Exercise instructions
Quote exactly and only this range of lines in the data below: the line that holds "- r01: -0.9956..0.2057" to the line that holds "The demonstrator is", both included.

________________

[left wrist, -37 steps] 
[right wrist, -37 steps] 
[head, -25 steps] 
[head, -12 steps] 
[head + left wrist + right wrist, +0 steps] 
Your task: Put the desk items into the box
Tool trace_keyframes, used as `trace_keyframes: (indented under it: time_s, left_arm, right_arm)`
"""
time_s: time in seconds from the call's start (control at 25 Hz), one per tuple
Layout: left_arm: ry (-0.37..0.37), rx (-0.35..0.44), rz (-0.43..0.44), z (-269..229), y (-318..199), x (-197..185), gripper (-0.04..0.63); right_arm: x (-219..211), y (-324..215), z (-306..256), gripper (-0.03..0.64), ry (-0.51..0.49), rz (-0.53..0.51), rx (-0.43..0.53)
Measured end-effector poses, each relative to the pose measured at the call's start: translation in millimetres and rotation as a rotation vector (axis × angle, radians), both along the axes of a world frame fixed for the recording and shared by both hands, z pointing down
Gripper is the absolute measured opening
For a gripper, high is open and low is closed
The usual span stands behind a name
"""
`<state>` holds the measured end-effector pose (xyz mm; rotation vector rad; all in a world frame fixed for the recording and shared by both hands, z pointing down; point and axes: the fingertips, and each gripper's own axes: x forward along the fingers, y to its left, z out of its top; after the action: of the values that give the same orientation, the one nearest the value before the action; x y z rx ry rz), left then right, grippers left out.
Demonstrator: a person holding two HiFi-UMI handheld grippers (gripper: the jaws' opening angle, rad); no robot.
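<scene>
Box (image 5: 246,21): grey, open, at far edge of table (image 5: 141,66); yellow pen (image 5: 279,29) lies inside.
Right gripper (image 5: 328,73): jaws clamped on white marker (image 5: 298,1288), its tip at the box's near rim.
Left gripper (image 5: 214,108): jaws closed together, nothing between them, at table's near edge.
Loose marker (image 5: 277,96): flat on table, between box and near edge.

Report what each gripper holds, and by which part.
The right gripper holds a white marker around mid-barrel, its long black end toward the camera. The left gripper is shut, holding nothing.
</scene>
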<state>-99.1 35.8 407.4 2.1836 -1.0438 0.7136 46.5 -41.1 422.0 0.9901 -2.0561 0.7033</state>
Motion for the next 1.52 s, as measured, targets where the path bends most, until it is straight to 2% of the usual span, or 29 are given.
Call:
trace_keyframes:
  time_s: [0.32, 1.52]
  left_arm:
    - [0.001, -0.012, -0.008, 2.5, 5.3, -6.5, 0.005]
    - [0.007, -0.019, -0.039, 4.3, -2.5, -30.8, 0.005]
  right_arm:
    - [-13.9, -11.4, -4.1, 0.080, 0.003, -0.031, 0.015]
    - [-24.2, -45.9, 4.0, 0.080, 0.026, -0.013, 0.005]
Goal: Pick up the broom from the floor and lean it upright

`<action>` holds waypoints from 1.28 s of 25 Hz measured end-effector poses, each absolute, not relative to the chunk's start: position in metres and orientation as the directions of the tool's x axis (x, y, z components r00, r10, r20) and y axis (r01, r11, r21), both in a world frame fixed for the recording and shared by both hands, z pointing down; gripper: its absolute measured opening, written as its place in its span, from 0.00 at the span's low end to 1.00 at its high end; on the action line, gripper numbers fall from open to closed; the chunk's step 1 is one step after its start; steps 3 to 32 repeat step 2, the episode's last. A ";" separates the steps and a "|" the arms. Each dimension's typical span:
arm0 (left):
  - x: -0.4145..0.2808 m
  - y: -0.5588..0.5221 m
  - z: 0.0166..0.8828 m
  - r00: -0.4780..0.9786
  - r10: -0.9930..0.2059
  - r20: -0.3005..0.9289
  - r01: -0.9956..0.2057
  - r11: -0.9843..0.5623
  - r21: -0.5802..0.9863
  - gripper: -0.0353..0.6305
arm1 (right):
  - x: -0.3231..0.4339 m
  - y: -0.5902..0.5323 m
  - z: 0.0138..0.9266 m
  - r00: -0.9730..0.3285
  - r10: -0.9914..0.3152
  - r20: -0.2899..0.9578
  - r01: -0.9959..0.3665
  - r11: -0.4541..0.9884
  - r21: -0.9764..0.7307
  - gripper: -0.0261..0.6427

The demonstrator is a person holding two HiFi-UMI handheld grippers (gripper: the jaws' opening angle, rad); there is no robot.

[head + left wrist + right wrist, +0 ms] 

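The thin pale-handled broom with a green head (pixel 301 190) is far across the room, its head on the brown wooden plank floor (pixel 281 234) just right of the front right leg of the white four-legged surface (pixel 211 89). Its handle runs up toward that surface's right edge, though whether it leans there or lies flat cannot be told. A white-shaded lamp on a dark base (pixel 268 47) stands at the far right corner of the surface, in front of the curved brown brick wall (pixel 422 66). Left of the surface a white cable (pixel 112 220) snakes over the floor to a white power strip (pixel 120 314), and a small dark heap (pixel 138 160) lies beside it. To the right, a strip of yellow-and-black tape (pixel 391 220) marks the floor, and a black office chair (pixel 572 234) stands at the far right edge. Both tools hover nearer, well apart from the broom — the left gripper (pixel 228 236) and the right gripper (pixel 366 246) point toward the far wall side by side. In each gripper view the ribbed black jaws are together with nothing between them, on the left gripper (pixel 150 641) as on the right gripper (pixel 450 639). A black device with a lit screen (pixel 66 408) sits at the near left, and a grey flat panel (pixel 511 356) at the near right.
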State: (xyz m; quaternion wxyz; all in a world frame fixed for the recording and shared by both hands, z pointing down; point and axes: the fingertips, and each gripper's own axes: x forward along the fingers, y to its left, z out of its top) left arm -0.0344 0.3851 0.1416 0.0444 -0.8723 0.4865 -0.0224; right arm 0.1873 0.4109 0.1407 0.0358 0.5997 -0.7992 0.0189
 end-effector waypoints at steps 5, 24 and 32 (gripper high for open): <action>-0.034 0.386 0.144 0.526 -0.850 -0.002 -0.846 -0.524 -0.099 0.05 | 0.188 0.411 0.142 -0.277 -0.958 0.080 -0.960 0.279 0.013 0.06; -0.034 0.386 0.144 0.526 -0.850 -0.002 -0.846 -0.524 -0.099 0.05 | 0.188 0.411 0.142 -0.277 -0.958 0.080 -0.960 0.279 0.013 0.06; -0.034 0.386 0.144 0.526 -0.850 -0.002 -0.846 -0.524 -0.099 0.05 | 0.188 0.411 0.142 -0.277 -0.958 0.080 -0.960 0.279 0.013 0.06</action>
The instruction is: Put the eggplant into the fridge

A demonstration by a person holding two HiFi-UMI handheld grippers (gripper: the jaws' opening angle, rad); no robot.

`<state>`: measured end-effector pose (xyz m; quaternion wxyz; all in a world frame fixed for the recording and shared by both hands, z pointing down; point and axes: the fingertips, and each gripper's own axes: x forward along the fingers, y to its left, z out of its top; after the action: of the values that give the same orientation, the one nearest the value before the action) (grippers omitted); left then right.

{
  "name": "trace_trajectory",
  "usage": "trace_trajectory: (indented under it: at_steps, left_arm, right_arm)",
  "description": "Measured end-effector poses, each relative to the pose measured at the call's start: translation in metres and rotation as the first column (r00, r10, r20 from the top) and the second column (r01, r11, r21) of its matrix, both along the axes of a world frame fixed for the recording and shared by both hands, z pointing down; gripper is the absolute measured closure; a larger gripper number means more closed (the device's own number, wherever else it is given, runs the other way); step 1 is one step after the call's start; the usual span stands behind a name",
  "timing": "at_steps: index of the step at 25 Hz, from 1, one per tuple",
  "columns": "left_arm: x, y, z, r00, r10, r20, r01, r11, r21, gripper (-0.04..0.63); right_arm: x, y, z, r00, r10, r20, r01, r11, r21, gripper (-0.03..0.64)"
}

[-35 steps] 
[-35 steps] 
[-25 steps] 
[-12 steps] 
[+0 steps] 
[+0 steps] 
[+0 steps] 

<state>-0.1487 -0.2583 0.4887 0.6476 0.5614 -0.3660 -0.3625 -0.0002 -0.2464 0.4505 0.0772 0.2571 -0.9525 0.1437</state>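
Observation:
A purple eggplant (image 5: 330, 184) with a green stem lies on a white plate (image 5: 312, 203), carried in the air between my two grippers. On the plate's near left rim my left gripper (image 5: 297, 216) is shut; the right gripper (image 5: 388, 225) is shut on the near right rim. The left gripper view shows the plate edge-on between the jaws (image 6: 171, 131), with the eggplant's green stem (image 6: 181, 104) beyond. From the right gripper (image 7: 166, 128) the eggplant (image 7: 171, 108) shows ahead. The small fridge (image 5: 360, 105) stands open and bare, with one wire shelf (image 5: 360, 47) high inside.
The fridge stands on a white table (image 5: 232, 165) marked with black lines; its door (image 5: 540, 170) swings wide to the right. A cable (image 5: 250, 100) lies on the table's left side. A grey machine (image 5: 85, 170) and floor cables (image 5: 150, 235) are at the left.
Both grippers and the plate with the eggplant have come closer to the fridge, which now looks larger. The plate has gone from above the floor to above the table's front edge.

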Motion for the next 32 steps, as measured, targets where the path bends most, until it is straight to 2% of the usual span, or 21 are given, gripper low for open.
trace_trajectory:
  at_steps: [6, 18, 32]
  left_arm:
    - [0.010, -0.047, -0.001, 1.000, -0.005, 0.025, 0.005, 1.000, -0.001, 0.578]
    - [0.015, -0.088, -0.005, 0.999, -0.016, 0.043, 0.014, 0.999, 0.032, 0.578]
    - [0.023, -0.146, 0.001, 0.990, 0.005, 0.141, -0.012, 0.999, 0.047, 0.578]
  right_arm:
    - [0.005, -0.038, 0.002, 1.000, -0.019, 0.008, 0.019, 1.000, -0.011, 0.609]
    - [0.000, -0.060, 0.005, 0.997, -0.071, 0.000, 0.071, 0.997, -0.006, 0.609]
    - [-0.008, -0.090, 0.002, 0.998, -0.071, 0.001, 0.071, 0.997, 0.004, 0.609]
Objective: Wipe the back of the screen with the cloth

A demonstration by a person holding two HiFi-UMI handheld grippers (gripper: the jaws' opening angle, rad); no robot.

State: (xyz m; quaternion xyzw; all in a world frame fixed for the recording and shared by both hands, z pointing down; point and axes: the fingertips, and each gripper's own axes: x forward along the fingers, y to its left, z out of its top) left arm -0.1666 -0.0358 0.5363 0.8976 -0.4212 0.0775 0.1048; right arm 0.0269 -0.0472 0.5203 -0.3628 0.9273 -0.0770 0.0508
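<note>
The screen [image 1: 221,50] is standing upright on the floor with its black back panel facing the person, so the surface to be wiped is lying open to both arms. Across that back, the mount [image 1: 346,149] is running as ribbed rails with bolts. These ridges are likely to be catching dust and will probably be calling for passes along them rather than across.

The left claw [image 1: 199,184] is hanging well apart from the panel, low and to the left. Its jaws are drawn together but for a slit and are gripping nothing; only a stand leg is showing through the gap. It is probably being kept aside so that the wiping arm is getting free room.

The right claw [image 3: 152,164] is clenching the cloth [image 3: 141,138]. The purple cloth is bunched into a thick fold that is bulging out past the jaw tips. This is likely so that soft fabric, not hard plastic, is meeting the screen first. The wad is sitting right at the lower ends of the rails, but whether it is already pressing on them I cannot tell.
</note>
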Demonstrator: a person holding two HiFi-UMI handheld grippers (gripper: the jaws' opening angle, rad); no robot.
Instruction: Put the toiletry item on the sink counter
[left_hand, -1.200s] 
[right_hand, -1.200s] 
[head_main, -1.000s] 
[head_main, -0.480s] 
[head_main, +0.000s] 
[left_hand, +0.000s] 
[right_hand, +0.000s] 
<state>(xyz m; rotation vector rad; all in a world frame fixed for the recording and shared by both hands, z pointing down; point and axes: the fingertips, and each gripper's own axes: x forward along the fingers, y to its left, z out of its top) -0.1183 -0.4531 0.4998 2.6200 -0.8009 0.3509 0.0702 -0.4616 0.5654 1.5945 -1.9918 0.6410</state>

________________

Completed task
  - r01: -0.9956..0.2057
  - r11: -0.9843..0.5623
  - r21: -0.5802..0.9863
  - gripper: -0.0353..0.6305
arm1 (right):
  - x: -0.3231..0.4339 m
  - y: -0.5902..0.5323 m
  - z: 0.0138..0.9266 m
  - r00: -0.9730..0.3285
  - r10: -0.9914..0.3152
  - r20: -0.2899..0.9578
  - r01: -0.9959..0.3665
  - r11: -0.4541..0.9884
  - r21: -0.9764..0.7307
  - gripper: -0.0261..0.6427

The demonstrator is a person holding two HiFi-UMI handheld grippers (gripper: the jaws' opening angle, rad); there is no robot.

The exercise has been finished.